When girls think they are really boys, or boys think they are really girls, the only kind response is to help them to be reconciled to the truth about their bodies.

To affirm their confusion is to encourage them to reject their bodies and embark on what can be a deeply harmful course of action, leading in some cases to permanent and profound damage to their bodies and their future lives and relationships. It affects not only them as individuals but also other pupils.

We are regularly contacted by teachers under huge pressure to affirm a falsehood and insist to other children, sometimes as young as four, that another child is a girl when they are really a boy.

This guidance finally dispels the dangerous myth that schools must always accommodate social transition, should hide a child's gender confusion from their parents, or allow girls' changing rooms to be accessible to boys, or vice-versa.

Teachers and pupils alike will welcome the protections against compelled speech. But while the guidance is welcome, its effectiveness will only be seen in how robustly it is implemented.
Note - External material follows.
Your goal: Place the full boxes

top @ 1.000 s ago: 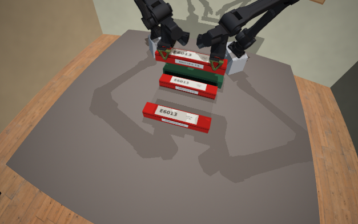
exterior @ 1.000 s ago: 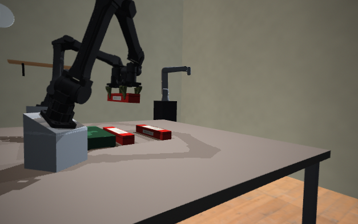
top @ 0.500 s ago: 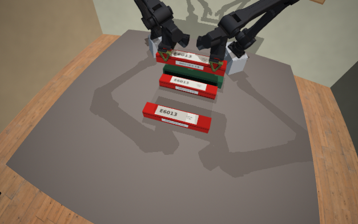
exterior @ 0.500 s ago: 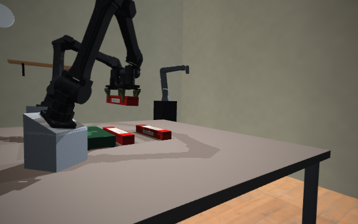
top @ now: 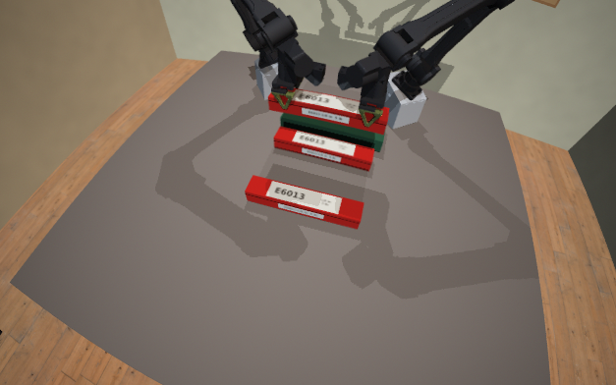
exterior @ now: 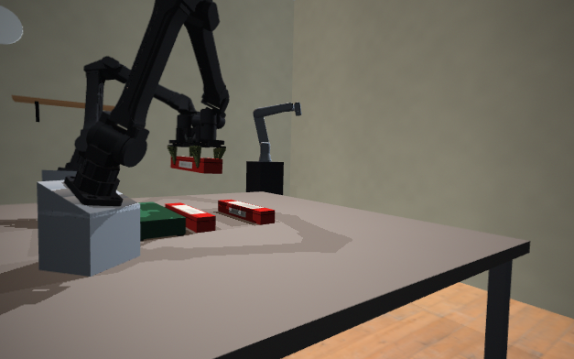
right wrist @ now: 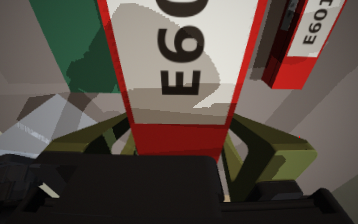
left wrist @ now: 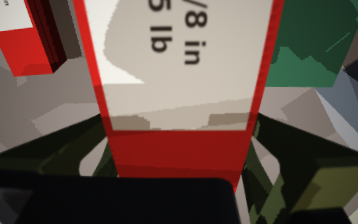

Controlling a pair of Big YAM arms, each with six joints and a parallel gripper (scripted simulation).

Ofsted, which has in the past championed transgender ideology, now needs to ensure activists no longer get away with encouraging gender confusion.

Support from the DfE has been notably absent for those who have tried to push back against gender ideology in the past.

Legal action was needed to restore a parent governor to her role after she was dismissed for raising concerns with the trans-affirming sex ed policy at her children's primary school. She is still awaiting the DfE's response to her complaint submitted in June 2022.